How Sex, Politics, Money and Religion are Killing Planet Earth

Saturday, July 9, 2016

The North American Upper Midwest and Human Altered Landscapes

July 7th – 8th 2016

My home is in a place where humans have lived lightly upon the land throughout the country’s existence. Apart from minimal slash and burn activities to support subsistence agriculture, the primordial terrestrial and wetland ecosystems of the Caicos Islands, within the Turks and Caicos Islands (TCI), have been left largely intact. The same is true of the marine ecosystems of TCI, which were used only for small-scale artisanal fisheries for much of the country’s history. Such circumstances are a rarity in the world. Sadly, in the past few decades, TCI has undergone rapid development. Ancient, biodiverse tropical dry forests are being clear-cut to make way for large scale hotel and tourism developments, wetlands are being dredged and filled to accommodate marinas and housing developments, once-pristine coral reefs are being subjected to pollutants, boat strikes and the effects of global climate change, and fisheries are being over-exploited at a commercial-scale that benefits only a few individuals. In spite of this, much of the original landscape remains intact…for now. My hope and prayer for TCI is that it comes to realize the priceless value of its natural environment before it is too late, and TCI’s natural environment joins that of much of the rest of the world in becoming largely human-altered.
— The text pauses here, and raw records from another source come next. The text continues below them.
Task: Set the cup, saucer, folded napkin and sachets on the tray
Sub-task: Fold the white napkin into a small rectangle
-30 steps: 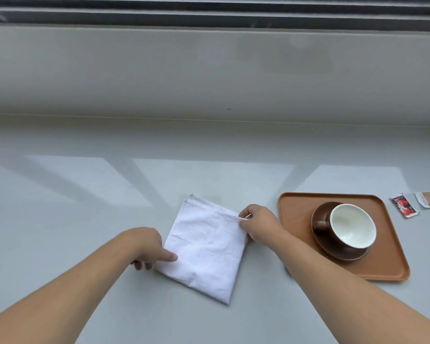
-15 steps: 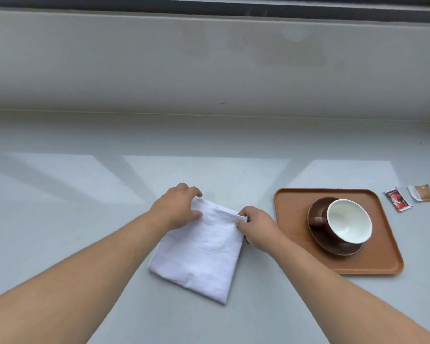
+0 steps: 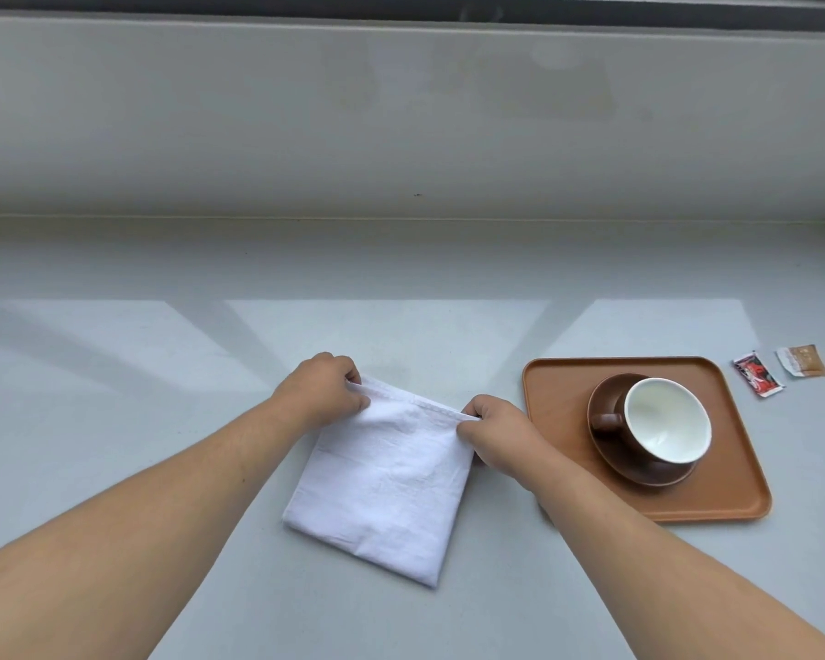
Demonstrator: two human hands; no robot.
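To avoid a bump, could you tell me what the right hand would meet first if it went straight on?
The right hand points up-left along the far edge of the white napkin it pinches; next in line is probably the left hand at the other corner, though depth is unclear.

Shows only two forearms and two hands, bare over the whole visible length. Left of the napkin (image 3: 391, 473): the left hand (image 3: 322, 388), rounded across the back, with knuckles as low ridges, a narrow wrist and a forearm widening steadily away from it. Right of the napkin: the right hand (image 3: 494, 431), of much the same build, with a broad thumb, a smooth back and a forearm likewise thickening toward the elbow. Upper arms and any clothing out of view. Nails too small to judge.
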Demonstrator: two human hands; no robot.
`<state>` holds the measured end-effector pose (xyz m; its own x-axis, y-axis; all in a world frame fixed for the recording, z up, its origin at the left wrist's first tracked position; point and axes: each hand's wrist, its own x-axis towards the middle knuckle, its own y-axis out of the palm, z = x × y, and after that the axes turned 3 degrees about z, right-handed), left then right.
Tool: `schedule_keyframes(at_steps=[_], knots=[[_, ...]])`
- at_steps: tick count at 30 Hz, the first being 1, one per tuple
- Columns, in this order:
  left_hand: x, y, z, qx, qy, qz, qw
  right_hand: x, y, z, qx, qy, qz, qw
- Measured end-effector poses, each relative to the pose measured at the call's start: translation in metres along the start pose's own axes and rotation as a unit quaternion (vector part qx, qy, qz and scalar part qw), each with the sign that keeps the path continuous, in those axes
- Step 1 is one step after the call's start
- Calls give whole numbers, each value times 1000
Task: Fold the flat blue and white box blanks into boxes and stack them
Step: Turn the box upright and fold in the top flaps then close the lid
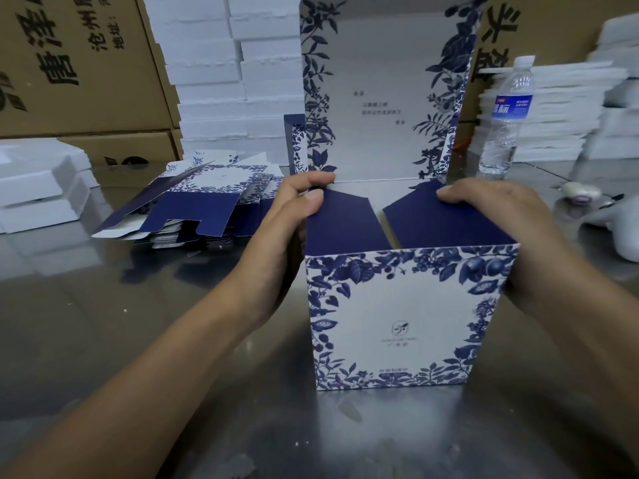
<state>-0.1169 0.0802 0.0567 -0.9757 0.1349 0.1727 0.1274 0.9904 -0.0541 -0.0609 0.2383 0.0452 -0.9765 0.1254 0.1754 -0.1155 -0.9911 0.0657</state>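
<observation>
Upright box (397, 316) near counter (138, 340) front edge, lid raised; left grip (294, 219) pinches left flap (345, 226); right grip (491, 223) holds right flap (446, 226), its fingers hidden behind the wall.

I see a box (397, 319) with a white front, edged in a dark blue print of leaves, berries and fruit, with a small grey logo in the middle. Its inner flaps (345, 223) are plain navy. The raised lid (380, 81) is white with blue leafy sprays down both sides. The flat blanks (200, 202) carry the same print, with navy panels. The desk (103, 323) is shiny grey. Behind are brown cartons (86, 63) with black characters, white foam blocks (207, 81) and a clear bottle (506, 115) with a blue label.
</observation>
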Motion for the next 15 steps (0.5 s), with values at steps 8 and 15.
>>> schedule_keyframes(at_steps=[8,15], knots=[[-17,-6,5,0,67,47,997,-3,3,3,-2,13,-29,999],[-18,-7,12,-26,55,76,995,-3,2,10,-82,6,-82,993]])
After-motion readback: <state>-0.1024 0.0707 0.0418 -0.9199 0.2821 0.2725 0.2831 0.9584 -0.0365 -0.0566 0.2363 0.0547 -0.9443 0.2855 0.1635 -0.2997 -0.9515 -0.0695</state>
Intact but threatened coral reefs in Turks and Caicos
During my travels, I have now passed across 2,000 miles of human-altered landscapes. I have explored forests in Kentucky, Michigan and Minnesota, all secondary growth (with a few, small exceptions) and now trying to recover from a brutal deforestation that completely altered the baseline of almost the entirety of the northeastern US and Canadian ecosystems. I have inspected aquatic habitats, subjected to industrial pollution, sedimentation, overfishing and other effects, which are now also struggling to recover their previous baselines, possible in a large part to the Clean Water Act.
Many areas continue to be subjected to devastation or are living within a destructive legacy that is currently irreversible. The people of Kentucky have inadvertently traded clean mountain water for jobs, arsenic and heavy metal-laced, poisonous water and a ruined landscape. The people of Flint have been subjected to the contaminants of a legacy of on-going industrial pollution. The people of Manitoba and the upper Midwestern U.S. have traded forests and prairies teeming with wildlife for endless fields of genetically modified crops. The enormity of the scale of the human alteration of the North American landscape is mind boggling and cannot fully be appreciated without passing through it.

Impossibly yellow genetically modified rapeseed in Manitoba
During my journey, I stopped briefly at Voyageurs National Park. Contained within the park’s boundaries are countless islands, floating in large expanses of freshwater lakes. The area was once heavily hunted for the fur trade and logged. Now, wildlife, such as river otter, beaver, timber wolf, snowshoe hare, moose and others are returning to this small refuge. The forests are regenerating. The night I camped on Kabetogama Lake, I heard wolves howling in the distance. The sound inspired a nascent rejoicing in my soul.

Voyageurs National Park


As I set off in the morning to resume my journey, I passed through International Falls, a town adjacent to Voyageurs and built around a massive Boise paper mill and smaller particle board manufacturing plants. The plants belch out foul exhaust into air and God knows what into the headwaters feeding into the National Park. The wood pulp for the industry is sourced from surrounding secondary growth forests, and so a perpetual cycle of slow recovery and devastation continues. This is the cost of toilet paper and American dream homes.

Boise Paper in International Falls
Other ways do exist. American family homes have doubled in size since the 1950s, while at the same time, family sizes have approximately halved. A single income was once enough to sustain a household. Now everybody works. Work hours are longer. Families are disintegrating. Everybody is miserable. So much for the American dream. I would trade a McMansion for the joy of listening to the songs of wolves any day.